In 1995, successful penetration in the automotive markets with fasteners and
components largely contributed to the increase in domestic revenues compared
with 1994. The welding products businesses also contributed to the revenue
growth due to new product introductions and a stronger U.S. economy. Increased
distribution efficiencies, continued penetration with new products and steady
commercial construction markets throughout the year led to increased revenues
for the construction businesses. Operating income and margins were up due to a
reduction of manufacturing costs and revenue growth in the construction and
automotive businesses.
International
Substantially all of the revenue and operating income increase in 1996 versus
1995 was due to acquisitions, primarily in the European automotive and
appliance industries. Weak European construction markets caused revenues and
operating income to decline in the construction businesses which moderated
the revenue and operating income growth from acquisitions and from the core
automotive businesses. Margins were down due to the decline in revenues for
construction operations, the lower prices and unit volume in the French
automotive markets and the weak European appliance market. Foreign currency
fluctuations in 1996 versus 1995 had a minimal effect on revenue and earnings.
Seventy-six percent of international revenues are from European operations.
Strong performances in the European automotive markets in 1995 versus 1994
resulted in increased international revenues and operating income. Revenue
declines in the construction businesses as a result of soft Australian and
German markets moderated international revenue growth. Operating income and
margins increased as a result of revenue gains in the European automotive
businesses. These gains were partially offset by lower operating income in the
international construction businesses. Foreign currency fluctuations in 1995
versus 1994 increased revenues by $51 million and operating income by $8
million.
Industrial Systems and Consumables Segment
Businesses in this segment manufacture longer lead-time systems and related
consumables for consumer and industrial packaging; marking, labeling and
identification systems; industrial spray coating equipment and systems; and
quality assurance equipment and systems. The largest markets served by this
segment are food and beverage, general industrial, and industrial capital goods.
Dollars in millions
<TABLE>
<CAPTION>
Operating
Revenues 1996 1995 1994
- ----------------------------------------------------------------
<S> <C> <C> <C>
Domestic $1,277 $1,217 $1,025
International 908 828 608
------ ------ ------
Total $2,185 $2,045 $1,633
====== ====== ======
</TABLE>
<TABLE>
<CAPTION>
Operating 1996 1995 1994
Income Income Margin Income Margin Income Margin
- ----------------------------------------------------------------------
<S> <C> <C> <C> <C> <C> <C>
Domestic $261 20.4% $222 18.2% $161 15.7%
International 106 11.7 82 9.9 48 7.9
---- ---- ----
Total $367 16.8 $304 14.9 $209 12.8
==== ==== ====
</TABLE>
PAGE 20
<PAGE> 2
Domestic
The finishing systems operations, which benefited from new customers, and the
specialty packaging businesses, which had steady demand from general industrial
markets, were the major contributors to revenue growth in 1996 compared with
1995. Approximately 42% of the increase in revenues was attributed to
acquisitions. Operating income grew at Signode, specialty packaging and
quality measurement operations as a result of shorter lead-times for equipment
and improved manufacturing efficiencies. Margins increased due to cost
reductions and lower raw material costs in most of the operations.
Stronger demand in 1995 for industrial packaging products and increased market
penetration in the beverage markets for the consumer packaging businesses
resulted in an increase in domestic revenues and operating income compared with
1994. Approximately 50% of the increase in domestic revenues was attributed to
1995 acquisitions, primarily in the consumer packaging and finishing systems
groups.

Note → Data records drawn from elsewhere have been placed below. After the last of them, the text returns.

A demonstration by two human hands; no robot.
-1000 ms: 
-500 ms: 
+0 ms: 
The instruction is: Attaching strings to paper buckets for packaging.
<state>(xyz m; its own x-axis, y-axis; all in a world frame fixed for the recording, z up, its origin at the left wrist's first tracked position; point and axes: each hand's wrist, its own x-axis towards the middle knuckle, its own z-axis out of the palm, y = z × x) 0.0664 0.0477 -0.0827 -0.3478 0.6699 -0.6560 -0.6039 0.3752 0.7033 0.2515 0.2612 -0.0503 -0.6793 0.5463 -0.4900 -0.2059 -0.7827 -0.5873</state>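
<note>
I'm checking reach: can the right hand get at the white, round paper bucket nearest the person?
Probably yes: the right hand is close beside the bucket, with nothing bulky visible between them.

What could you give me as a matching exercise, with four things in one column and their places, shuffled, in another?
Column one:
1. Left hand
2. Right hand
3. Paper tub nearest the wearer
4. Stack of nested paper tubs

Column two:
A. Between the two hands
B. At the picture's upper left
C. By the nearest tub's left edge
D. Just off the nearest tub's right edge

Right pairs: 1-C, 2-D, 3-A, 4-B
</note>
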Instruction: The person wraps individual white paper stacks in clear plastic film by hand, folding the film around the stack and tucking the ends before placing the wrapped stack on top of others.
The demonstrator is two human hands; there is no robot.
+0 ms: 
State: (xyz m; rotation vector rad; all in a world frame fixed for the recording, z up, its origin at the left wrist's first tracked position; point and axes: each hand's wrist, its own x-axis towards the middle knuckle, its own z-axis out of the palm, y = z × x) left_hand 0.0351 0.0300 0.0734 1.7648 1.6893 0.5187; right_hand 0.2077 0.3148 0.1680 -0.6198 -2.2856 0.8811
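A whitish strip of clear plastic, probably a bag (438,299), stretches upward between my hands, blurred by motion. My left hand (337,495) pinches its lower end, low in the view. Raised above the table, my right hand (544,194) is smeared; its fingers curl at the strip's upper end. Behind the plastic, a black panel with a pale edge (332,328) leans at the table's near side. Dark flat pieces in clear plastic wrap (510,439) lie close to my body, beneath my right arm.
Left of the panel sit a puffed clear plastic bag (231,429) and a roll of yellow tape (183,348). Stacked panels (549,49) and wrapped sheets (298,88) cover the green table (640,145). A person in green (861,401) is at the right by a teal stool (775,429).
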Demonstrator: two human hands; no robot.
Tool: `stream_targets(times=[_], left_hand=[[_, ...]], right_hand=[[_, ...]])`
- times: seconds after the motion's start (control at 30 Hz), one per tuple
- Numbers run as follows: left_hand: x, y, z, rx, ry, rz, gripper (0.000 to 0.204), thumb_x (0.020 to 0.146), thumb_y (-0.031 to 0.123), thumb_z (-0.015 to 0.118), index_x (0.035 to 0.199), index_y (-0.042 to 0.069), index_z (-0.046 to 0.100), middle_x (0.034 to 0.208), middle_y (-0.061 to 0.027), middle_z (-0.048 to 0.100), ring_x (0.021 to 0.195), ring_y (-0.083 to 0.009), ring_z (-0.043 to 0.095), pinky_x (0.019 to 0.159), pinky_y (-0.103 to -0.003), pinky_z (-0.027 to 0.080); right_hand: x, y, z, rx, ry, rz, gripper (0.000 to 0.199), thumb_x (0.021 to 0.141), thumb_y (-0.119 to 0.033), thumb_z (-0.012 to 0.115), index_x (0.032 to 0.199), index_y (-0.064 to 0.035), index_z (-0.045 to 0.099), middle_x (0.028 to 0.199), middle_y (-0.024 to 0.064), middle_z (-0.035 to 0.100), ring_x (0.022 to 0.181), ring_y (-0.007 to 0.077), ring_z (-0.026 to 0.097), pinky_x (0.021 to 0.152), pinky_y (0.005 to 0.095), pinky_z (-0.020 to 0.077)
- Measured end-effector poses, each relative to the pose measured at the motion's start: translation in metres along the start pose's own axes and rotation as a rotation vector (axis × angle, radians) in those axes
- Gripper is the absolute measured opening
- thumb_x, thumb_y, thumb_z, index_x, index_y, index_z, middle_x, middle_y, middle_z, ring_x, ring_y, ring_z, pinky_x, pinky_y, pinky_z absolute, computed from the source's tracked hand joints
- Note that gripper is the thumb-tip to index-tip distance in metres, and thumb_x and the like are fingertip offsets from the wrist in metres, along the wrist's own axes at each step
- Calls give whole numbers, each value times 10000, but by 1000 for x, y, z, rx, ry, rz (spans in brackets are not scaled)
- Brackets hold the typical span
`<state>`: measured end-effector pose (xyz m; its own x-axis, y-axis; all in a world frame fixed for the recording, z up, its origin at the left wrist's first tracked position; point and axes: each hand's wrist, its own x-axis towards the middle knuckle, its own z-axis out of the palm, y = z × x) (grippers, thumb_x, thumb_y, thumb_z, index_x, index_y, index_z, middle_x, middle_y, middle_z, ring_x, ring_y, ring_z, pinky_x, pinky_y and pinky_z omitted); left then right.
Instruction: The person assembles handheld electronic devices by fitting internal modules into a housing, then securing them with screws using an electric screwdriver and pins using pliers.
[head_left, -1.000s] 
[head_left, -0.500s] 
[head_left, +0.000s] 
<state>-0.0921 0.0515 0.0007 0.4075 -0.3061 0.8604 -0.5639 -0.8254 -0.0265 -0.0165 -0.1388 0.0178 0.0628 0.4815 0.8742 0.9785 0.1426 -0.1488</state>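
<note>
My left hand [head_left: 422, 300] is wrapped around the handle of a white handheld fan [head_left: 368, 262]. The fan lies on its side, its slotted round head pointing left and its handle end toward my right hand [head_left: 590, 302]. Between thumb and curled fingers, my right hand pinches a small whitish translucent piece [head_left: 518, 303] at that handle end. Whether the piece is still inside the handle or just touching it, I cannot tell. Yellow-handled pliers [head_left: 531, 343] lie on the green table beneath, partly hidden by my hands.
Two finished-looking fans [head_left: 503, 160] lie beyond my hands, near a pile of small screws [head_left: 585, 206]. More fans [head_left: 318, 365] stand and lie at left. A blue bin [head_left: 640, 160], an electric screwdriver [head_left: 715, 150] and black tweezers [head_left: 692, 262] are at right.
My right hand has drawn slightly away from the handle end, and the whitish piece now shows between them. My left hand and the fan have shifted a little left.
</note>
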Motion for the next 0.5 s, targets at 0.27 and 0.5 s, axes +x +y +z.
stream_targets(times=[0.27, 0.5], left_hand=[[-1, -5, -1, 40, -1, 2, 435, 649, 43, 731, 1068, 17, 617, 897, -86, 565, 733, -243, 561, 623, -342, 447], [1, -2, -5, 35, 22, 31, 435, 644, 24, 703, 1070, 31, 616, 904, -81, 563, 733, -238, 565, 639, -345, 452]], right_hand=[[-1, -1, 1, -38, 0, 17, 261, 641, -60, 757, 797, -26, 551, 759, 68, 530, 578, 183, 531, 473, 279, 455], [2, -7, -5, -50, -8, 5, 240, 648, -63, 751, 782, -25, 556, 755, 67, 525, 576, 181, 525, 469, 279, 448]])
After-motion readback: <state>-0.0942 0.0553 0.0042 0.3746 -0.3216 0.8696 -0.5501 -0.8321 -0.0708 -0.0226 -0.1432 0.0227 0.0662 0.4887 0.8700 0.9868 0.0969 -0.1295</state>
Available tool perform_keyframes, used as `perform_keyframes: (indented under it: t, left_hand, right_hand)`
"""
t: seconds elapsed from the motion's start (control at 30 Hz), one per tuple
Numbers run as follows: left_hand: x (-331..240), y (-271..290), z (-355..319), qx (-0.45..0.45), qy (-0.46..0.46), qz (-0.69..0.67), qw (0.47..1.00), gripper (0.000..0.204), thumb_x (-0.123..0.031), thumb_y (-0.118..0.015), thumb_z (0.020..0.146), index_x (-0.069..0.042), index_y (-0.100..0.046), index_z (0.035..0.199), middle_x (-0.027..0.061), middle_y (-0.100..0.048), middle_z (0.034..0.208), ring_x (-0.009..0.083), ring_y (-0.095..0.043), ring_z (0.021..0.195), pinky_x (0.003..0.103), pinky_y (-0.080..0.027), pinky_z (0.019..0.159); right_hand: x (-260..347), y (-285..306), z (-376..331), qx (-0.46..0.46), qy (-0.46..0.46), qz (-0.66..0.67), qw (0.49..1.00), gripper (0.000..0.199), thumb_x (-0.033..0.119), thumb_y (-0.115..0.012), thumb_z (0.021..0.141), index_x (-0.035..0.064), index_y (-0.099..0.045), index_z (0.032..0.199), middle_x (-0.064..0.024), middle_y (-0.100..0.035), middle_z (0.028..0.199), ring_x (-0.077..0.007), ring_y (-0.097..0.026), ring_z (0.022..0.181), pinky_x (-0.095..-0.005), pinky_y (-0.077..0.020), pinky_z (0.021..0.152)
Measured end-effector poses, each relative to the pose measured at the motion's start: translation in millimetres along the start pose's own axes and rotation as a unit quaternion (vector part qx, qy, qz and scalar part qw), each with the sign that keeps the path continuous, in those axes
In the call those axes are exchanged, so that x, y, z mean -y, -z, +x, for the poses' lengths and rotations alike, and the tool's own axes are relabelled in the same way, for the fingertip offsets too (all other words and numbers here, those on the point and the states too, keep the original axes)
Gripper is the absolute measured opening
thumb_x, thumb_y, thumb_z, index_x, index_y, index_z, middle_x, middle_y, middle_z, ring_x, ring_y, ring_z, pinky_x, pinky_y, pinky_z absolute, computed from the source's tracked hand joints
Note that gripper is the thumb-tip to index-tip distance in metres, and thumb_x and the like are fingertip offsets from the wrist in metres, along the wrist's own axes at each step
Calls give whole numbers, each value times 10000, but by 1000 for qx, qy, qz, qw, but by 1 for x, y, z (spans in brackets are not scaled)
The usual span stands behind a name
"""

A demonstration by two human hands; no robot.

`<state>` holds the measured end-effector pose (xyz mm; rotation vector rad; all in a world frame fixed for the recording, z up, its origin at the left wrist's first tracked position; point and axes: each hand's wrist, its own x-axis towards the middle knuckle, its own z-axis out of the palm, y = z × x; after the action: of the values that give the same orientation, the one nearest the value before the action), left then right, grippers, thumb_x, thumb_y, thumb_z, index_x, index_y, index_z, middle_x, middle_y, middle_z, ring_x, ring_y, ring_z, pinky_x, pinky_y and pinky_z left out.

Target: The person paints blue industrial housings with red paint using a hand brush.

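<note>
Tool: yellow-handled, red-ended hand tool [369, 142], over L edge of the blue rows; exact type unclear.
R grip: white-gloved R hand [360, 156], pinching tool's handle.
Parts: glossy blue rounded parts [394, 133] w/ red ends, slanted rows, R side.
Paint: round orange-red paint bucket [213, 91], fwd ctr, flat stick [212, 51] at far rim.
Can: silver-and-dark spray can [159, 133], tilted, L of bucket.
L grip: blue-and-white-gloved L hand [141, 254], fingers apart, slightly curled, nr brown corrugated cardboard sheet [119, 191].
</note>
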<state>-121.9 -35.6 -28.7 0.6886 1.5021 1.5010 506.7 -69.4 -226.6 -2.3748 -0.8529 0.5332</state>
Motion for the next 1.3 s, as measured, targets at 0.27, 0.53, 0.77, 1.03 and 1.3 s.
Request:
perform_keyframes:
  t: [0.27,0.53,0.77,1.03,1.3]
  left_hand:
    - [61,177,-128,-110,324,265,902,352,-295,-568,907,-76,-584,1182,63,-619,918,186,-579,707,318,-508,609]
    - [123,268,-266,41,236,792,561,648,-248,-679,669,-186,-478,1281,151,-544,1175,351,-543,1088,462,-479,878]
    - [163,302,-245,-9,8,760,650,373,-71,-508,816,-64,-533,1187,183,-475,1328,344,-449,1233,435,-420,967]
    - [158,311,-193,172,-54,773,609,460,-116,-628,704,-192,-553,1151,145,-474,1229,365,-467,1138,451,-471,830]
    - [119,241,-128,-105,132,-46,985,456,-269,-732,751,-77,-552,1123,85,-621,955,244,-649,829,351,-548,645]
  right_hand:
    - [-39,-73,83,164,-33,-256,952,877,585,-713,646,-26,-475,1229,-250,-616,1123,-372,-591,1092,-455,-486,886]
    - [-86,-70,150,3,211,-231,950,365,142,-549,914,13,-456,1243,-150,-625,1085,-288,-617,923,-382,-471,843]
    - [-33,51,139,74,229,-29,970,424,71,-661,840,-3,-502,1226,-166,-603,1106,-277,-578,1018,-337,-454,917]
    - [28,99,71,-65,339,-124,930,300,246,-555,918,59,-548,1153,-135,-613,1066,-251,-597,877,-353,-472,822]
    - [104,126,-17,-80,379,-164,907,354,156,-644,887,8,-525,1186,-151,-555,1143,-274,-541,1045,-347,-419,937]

New products for finishing systems operations resulted in higher
revenues but lower margins as a result of product mix. The industrial
packaging businesses' margins increased due to process improvements and new
product introductions.
International
In 1996, revenues increased by $126 million compared with 1995 due to
acquisitions, primarily in the Signode and specialty packaging operations. Soft
European construction, steel and general industrial markets resulted in lower
demand for Signode products, which moderated the revenue growth. Despite weak
demand in the European packaging and general industrial markets, revenues
increased in the specialty packaging and finishing systems businesses due to
increased demand and new customers, respectively. Operating income increased
in 1996 primarily due to lower nonrecurring costs of $10 million and
acquisitions. Margins increased in 1996 mainly due to the lower nonrecurring
costs. Foreign currency translation decreased revenues by $23 million and
operating income by $2 million in 1996 versus 1995. Seventy-six percent of
international revenues are from European operations.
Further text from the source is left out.